Required action:
Would you transcribe exactly the lines from the beginning of the records below through the line with "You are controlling", both included, omitting the pictures?

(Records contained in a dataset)
"""

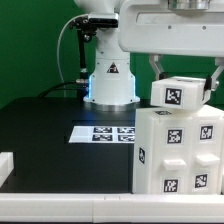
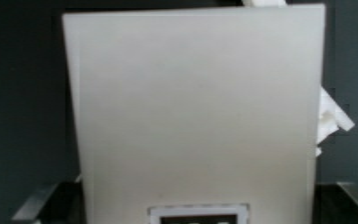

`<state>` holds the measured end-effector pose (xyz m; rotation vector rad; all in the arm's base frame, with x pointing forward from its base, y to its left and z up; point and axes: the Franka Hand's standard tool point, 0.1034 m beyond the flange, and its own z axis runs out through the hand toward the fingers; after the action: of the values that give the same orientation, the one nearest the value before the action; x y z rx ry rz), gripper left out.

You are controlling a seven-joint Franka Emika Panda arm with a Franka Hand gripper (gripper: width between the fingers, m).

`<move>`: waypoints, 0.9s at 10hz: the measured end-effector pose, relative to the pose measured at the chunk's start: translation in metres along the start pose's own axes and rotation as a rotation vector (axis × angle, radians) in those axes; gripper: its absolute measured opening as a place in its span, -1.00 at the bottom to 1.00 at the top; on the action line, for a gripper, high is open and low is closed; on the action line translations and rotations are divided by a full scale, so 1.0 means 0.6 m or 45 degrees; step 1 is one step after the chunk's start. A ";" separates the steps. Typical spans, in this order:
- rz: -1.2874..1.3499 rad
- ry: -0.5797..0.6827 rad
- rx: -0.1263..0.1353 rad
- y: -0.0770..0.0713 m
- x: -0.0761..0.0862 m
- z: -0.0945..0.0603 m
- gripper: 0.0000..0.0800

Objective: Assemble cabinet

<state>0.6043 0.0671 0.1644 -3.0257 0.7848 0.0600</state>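
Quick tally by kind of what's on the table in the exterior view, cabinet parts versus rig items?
Cabinet box: 1
Small tagged white piece at the hand, on top of the box: 1
White part at the table's near corner, exterior view's left: 1
Marker board: 1
Robot base: 1
Total: 5

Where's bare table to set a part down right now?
Free: the black table between the marker board, the robot base and the white piece at the exterior view's left edge. Crowded: the exterior view's right, where the cabinet box stands with the end effector gripping a panel on top.
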 end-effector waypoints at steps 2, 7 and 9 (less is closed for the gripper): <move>0.007 0.037 0.022 -0.001 0.007 0.007 0.38; 0.048 0.055 0.047 -0.004 0.009 0.006 0.38; 0.290 0.036 0.066 -0.002 0.010 0.007 0.38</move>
<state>0.6100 0.0652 0.1598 -2.8812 1.1116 -0.0003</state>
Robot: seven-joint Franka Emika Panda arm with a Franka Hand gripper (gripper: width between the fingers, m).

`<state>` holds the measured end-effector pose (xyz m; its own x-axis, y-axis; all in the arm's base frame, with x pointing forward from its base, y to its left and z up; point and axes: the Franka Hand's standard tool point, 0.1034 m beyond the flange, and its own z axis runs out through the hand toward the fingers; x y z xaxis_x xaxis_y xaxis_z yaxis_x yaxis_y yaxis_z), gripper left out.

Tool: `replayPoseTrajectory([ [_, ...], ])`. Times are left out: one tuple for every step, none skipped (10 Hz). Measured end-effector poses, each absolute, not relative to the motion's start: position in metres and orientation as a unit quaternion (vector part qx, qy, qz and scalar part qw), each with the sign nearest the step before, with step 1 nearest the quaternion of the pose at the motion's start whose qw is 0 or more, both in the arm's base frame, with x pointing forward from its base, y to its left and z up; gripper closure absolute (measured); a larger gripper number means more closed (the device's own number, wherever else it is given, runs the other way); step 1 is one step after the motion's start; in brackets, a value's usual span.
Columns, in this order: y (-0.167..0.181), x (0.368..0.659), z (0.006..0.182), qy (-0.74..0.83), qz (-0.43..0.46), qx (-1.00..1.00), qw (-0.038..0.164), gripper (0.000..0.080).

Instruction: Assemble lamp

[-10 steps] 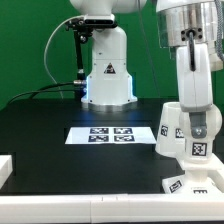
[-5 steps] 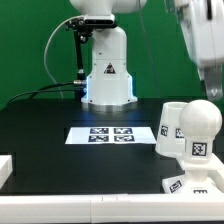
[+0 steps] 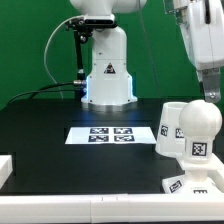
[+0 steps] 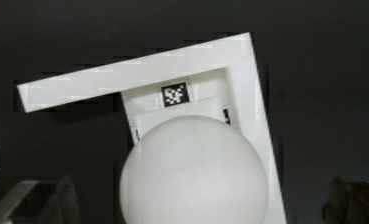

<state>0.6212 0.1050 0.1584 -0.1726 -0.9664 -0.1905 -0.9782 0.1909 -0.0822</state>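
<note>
Raised high above the table (image 3: pixel 60 120), the gripper (image 3: pixel 210 93) is at the exterior view's right edge, and only a dark fingertip shows there. I cannot tell if its fingers (image 4: pixel 39 195) are apart or together; they hold nothing. Under it the bulb (image 3: pixel 197 128) stands upright on the base block (image 4: pixel 181 75). Just beside the bulb, on the exterior view's left, stands the shade (image 3: pixel 170 128). The marker board (image 3: pixel 110 134) lies flat near them.

Exterior: low, table-level, wide. Wrist: close, above bulb (image 4: pixel 190 170).
</note>
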Motion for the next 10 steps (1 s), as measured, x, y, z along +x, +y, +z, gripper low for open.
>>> replayPoseTrajectory([
  [0.109,0.614,0.162,0.744,0.031,-0.659,0.101,0.0101],
  [0.112,0.606,0.166,0.713,0.031,-0.693,0.104,0.0101],
  [0.115,0.597,0.172,0.682,0.033,-0.724,0.102,0.0101],
  [0.121,0.591,0.178,0.654,0.034,-0.750,0.092,0.0101],
  [0.128,0.588,0.179,0.645,0.031,-0.759,0.088,0.0101],
  [0.127,0.588,0.177,0.647,0.032,-0.757,0.088,0.0101],
  [0.126,0.588,0.177,0.647,0.032,-0.757,0.087,0.0101],
  [0.126,0.588,0.176,0.647,0.032,-0.757,0.087,0.0101],
  [0.126,0.588,0.176,0.647,0.032,-0.757,0.087,0.0101],
  [0.126,0.587,0.175,0.647,0.033,-0.757,0.086,0.0101],
])
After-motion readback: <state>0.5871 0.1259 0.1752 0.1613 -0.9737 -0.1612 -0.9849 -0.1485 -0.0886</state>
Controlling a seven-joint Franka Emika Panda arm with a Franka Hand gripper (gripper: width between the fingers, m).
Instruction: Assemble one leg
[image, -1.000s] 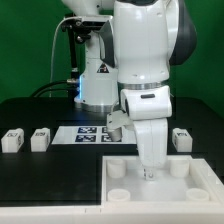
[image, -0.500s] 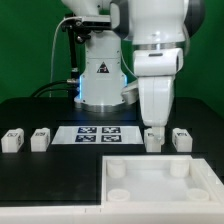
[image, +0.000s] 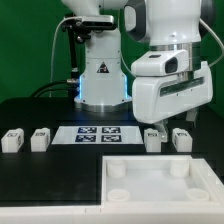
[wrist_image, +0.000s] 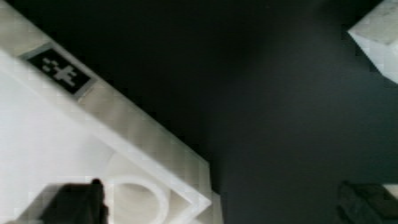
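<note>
Four small white legs stand in a row on the black table: two at the exterior view's left and two at its right. The large white tabletop with round corner sockets lies in front. The arm's white hand hangs tilted above the two right legs, and its fingers do not show there. In the wrist view my gripper is open and empty. One dark finger is over a corner socket of the tabletop.
The marker board lies flat on the table between the two pairs of legs. The robot's base stands behind it. A white edge shows in a corner of the wrist view; I cannot tell what it is.
The hand has risen from just over the tabletop's far edge, moved toward the exterior view's right and tilted over. Nothing was picked up.
</note>
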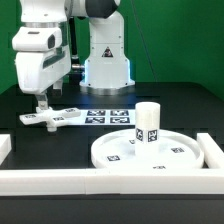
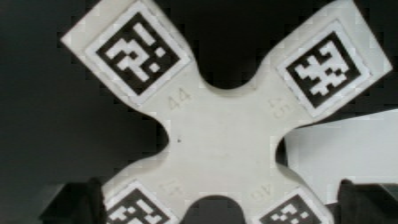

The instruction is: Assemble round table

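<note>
Gripper (image 1: 42,104), jaws spread wide and holding nothing, is poised directly over the cross-shaped piece (image 1: 52,118), which lies flat near the table's (image 1: 185,112) edge at the exterior view's left. Post (image 1: 148,122) stands upright on the disc (image 1: 98,150) by the camera-side edge

Your arm (image 1: 96,14) rises from its white base (image 1: 106,62) at the back and reaches over toward the exterior view's left. There the wrist turns downward, so the broad white body of the hand hangs upright. You have the gripper (image 1: 42,106) pointing straight down, held low. Its jaws stand spread wide. In the wrist view the two dark fingers (image 2: 75,196) show well apart from each other, their pads facing inward.
</note>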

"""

Completed exercise:
`<state>` holds the measured end-effector pose (xyz m; rotation vector rad; all in the arm's base frame, with x pointing forward from its base, y to its left and z up; point and axes: the Franka Hand's standard tool point, 0.1034 m beyond the flange, and its own z axis runs out through the hand toward the fingers; after the action: of the values that give the same orientation, the one nearest the value before the action; x y z rx ry rz), gripper left out.

You are controlling a seven-joint Franka Emika Panda arm with a Franka Hand gripper (gripper: width between the fingers, m).

The output is complete as shown.